Just as an example –
If the results were 7000cfu/g and material is “clear” then assuming duplicate plates are spread for each dilution, density ~= 1g/ml, one would give –
Zeroth dilution (1g sample on plate) >> ca 7000 colonies on each plate >> not usable other than if desperate
One-tenth dilution (0.1g sample) >> ca 700 colonies on each plate >> not usable unless no other options
One-hundredth dilution (0.01g sample) >> ca 70 colonies on each plate >> usable, eg 60 / 80 > average 70
One-thousandth dilution (0.001g sample) >> ca 7 colonies on each plate >> not usable unless no other options
(Note - If the material is very dark, then if worst-case scenario, maybe only the one-thousandth dilution is usable > statistical problem).
So an ideal scenario requires 2 separate samples to give pairs of plates which both exactly average 70. It’s not impossible, just improbable.

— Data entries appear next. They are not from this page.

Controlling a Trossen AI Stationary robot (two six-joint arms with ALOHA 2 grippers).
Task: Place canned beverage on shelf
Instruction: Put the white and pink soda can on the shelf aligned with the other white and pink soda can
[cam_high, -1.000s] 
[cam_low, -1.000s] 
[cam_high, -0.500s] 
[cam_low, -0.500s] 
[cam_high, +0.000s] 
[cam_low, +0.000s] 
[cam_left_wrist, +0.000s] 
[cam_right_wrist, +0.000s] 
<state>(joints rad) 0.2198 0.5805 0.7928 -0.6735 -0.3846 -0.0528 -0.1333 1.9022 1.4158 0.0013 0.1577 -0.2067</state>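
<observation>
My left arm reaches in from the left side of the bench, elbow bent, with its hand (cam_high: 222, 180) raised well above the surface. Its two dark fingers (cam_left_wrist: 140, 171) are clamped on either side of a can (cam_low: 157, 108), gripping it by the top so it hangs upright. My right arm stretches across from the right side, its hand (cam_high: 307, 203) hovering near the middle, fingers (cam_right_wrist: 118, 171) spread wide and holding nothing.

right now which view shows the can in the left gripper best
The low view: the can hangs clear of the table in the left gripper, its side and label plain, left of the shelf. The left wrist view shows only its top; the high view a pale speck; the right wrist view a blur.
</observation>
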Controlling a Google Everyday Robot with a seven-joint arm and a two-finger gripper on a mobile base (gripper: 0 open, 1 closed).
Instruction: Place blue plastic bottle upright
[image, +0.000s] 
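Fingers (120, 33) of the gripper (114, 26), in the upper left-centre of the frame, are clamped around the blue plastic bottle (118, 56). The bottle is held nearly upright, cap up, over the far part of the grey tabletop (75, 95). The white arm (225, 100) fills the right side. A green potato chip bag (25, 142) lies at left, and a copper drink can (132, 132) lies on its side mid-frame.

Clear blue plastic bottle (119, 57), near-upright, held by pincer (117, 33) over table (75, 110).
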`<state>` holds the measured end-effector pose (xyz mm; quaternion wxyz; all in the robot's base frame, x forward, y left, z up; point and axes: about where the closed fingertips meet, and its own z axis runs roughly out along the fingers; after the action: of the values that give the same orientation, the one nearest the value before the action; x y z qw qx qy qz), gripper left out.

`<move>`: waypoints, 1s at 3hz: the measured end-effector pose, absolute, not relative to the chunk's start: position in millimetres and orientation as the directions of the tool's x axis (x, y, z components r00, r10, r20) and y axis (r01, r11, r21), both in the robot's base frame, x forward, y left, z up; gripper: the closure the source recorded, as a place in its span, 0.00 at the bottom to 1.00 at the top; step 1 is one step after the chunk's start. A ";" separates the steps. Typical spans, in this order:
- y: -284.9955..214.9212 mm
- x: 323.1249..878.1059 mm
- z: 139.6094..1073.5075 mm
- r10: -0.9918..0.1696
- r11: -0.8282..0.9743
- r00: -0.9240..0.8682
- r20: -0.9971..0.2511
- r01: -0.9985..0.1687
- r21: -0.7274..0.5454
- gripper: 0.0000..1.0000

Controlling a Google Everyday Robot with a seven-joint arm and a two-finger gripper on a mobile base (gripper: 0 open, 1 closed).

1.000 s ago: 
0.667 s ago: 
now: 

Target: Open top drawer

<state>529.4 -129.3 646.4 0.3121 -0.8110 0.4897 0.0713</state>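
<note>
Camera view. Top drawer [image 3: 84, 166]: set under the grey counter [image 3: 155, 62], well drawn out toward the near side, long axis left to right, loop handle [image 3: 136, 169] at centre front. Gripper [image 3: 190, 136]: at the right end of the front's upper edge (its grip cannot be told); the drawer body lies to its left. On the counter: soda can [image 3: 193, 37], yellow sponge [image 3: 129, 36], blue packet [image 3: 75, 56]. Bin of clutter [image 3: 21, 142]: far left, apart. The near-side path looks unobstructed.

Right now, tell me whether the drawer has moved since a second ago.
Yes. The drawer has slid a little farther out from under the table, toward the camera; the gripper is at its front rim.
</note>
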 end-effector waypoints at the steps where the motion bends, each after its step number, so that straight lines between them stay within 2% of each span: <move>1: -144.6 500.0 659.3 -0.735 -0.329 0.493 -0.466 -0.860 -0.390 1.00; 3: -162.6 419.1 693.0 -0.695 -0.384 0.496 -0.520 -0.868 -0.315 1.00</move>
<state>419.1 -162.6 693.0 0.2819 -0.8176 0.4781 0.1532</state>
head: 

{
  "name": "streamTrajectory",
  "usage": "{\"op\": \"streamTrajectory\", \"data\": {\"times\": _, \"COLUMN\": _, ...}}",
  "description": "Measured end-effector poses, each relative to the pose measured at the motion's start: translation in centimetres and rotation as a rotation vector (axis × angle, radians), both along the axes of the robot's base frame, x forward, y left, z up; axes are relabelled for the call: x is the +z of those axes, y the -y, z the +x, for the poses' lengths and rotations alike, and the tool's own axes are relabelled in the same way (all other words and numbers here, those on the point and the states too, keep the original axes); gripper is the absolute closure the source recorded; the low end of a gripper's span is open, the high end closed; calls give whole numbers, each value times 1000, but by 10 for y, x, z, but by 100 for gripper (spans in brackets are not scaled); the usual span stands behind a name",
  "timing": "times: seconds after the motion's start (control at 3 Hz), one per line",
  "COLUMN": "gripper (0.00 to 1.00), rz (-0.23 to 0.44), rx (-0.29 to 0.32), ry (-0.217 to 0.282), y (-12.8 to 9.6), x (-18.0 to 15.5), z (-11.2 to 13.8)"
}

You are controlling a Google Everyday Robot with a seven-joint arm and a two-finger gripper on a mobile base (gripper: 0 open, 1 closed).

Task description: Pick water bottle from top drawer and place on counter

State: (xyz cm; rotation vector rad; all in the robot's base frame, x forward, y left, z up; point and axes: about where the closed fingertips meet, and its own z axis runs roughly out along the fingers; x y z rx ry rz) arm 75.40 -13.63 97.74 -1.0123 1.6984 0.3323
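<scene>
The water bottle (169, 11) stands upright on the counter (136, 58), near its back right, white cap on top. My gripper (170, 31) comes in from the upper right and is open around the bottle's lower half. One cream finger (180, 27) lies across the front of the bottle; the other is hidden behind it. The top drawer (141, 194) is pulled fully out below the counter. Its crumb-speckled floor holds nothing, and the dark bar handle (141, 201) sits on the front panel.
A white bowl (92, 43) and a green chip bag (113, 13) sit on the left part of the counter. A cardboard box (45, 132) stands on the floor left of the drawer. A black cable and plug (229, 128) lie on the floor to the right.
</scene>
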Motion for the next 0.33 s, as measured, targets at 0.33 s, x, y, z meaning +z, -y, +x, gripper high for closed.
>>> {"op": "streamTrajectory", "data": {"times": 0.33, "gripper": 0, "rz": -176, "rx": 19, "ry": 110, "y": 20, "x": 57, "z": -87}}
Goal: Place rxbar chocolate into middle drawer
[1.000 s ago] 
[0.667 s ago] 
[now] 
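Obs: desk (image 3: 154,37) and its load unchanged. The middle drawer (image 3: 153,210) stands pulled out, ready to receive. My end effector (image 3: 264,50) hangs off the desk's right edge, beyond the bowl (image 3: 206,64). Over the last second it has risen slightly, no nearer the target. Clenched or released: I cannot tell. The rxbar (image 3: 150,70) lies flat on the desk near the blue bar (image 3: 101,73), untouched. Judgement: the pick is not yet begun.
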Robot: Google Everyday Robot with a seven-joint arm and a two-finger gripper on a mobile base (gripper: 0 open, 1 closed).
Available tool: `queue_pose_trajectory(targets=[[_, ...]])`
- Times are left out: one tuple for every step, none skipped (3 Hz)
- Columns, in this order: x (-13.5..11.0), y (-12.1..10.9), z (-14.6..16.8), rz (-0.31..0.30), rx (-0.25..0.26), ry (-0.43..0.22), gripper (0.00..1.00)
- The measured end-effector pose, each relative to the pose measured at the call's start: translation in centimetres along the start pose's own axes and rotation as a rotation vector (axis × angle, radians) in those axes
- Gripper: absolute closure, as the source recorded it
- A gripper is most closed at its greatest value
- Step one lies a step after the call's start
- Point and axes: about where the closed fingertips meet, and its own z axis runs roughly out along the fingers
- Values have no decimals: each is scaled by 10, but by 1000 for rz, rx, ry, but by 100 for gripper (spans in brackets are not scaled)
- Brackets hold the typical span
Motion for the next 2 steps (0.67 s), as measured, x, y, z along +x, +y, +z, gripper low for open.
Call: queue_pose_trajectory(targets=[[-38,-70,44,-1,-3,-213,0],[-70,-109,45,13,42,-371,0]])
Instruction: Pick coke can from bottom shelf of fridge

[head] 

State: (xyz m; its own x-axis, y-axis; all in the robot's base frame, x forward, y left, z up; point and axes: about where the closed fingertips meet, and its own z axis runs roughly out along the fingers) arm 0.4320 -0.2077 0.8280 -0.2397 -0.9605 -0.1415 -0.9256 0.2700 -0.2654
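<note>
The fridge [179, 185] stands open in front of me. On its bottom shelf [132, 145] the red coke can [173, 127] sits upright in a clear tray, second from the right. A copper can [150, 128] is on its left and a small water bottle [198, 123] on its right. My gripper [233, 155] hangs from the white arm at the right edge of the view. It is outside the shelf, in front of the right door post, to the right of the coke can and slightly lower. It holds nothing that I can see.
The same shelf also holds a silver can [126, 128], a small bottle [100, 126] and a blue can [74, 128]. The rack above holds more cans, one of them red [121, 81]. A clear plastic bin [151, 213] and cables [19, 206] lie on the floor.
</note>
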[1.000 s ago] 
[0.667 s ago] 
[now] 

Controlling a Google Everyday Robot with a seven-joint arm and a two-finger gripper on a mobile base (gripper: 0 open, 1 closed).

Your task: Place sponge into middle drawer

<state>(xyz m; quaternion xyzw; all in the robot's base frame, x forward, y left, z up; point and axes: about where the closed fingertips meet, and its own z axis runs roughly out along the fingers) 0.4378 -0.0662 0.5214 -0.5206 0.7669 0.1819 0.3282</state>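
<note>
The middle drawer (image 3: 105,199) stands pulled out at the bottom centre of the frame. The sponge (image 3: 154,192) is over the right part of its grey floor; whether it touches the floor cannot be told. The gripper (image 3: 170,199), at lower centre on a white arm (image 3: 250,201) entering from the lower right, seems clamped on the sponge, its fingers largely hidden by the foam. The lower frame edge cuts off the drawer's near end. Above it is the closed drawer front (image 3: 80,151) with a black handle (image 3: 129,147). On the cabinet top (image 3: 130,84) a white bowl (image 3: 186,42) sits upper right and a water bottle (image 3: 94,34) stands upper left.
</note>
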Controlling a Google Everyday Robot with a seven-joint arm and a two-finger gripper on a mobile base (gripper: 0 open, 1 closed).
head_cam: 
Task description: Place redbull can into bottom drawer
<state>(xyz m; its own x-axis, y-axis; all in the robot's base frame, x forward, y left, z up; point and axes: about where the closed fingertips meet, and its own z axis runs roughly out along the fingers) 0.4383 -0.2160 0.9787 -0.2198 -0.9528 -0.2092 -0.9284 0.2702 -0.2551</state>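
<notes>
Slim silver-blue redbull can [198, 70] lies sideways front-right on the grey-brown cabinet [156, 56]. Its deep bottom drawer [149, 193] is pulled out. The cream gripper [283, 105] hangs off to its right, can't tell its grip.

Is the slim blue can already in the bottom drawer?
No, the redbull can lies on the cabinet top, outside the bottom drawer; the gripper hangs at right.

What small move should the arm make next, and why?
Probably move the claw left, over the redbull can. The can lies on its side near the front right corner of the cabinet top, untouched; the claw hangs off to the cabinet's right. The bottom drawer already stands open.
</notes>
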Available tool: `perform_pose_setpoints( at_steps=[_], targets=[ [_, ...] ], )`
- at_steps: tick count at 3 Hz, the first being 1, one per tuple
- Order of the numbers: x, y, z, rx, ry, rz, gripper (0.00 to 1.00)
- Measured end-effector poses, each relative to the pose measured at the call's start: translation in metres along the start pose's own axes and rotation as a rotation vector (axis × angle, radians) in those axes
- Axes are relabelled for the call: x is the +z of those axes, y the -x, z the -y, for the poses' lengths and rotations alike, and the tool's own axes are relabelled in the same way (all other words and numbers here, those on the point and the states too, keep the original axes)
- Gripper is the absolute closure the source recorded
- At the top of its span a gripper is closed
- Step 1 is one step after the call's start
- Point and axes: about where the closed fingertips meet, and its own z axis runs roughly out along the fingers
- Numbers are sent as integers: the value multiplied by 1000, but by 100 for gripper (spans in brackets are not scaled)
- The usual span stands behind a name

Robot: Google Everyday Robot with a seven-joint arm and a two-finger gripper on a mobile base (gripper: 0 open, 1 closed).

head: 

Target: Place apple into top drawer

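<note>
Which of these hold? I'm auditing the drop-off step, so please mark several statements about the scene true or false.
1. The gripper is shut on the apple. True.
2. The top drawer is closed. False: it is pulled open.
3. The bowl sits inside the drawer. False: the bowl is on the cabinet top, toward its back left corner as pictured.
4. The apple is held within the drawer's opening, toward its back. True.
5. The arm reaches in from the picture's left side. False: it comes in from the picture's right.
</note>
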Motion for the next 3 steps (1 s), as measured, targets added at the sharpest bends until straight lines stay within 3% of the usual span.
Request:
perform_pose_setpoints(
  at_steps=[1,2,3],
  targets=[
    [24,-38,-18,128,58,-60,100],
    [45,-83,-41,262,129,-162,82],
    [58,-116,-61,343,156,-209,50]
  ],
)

If >1 dilution gives usable plates for the overall average calculation, the likelihood of identical results presumably further reduces.
(I am always cautious over such things because statistics is cunning, just like the chance of 2 people in a room of 30-40 having same birthday, one would think it's minute, in fact it's "amazingly" high)
Sorry, I have no personal experience on this. How do you normally decide when cleaning is completed ? pH ? (often used for CIP cleaning control from memory).
Micro-wise, it looks like a case of trial/error. eg getting an idea of APC vs flushing time. Presumably the initial level should rapidly tend to normal water level (~zero?) (or whatever lower limit the lab can reliably “measure”). The latter will depend on what their practical options are.